Seminar by Prof. Selva Nadarajah, University of Illinois at Chicago

Thumbnail

Event details

Date 09.07.2018
Hour 15:0016:30
Speaker Prof. Selva Nadarajah, University of Illinois at Chicago
Location
Category Conferences - Seminars
"Revisiting approximate linear programming using a saddle point approach"


Abstract:
Approximate linear programs (ALPs) are well-known models for computing value function approximations (VFAs) for intractable Markov decision processes (MDPs) arising in applications. VFAs from ALPs have desirable theoretical properties, define an operating policy, and provide a lower bound on the optimal policy cost, which can be used to assess the suboptimality of heuristic policies.

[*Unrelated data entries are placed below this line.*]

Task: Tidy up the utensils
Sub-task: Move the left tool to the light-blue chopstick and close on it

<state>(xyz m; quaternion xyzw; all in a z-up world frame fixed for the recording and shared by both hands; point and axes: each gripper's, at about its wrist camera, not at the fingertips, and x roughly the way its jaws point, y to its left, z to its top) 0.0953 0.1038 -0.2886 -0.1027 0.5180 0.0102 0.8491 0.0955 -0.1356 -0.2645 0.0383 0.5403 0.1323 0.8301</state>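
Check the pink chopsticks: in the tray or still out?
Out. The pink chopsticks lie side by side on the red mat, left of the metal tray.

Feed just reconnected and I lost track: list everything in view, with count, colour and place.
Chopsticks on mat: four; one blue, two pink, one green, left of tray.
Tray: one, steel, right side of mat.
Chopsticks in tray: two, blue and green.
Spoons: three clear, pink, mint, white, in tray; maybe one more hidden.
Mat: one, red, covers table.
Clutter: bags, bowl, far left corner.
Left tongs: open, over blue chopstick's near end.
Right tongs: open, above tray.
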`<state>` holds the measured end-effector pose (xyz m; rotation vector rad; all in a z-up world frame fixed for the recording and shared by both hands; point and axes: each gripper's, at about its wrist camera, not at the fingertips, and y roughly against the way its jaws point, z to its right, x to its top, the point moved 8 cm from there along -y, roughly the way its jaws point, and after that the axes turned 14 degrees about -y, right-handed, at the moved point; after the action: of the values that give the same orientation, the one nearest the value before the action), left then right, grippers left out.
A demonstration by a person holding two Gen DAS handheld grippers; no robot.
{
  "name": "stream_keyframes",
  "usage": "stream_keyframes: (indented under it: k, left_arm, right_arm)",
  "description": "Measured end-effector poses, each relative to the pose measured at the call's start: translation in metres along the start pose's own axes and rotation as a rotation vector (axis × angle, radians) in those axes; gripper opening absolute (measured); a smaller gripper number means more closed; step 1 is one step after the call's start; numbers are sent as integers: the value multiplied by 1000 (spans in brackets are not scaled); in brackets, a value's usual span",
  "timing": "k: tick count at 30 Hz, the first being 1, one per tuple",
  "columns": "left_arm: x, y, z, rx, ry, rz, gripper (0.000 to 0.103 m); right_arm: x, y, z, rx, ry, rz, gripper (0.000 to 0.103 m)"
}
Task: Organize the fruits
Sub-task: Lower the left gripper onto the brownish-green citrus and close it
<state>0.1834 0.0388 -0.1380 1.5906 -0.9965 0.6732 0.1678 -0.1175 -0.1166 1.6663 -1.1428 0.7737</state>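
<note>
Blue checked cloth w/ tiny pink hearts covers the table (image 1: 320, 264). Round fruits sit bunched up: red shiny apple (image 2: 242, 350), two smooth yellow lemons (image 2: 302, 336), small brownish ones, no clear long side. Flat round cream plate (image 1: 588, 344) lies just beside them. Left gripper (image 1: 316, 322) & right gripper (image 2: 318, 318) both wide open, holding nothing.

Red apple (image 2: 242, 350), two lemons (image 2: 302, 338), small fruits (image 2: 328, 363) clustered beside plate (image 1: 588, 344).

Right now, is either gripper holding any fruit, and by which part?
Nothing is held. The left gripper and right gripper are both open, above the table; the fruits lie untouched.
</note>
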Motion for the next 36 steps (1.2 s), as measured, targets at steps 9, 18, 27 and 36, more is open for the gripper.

However, solving ALPs near-optimally remains challenging, for example, in applications where the MDP includes cost functions or transition dynamics that are nonlinear or when rich basis functions are required to obtain a good VFA. We address this tension between ALP theory and solvability by proposing a convex saddle-point reformulation of an ALP that includes as primal and dual variables, respectively, a vector of basis function weights and a constraint violation density function over the state-action space. To solve this reformulation, we develop a proximal stochastic mirror descent (PSMD) method. We establish that PSMD returns a near-optimal ALP solution and a lower bound on the optimal policy cost in a finite number of iterations with high probability. We compare PSMD with the commonly used constraint sampling approach to solve ALPs and benchmark heuristics on inventory control and energy storage applications, where using row generation is not a viable option. We find that PSMD provides reliable and high-quality lower bounds that are tighter than lower bounds based on a perfect information relaxation, while using constraint sampling to solve ALPs may not provide a valid lower bound. PSMD policies outperform benchmark heuristics and are comparable or better than the ones obtained using constraint sampling. Our ALP reformulation and solution approach broadens the applicability of approximate linear programming.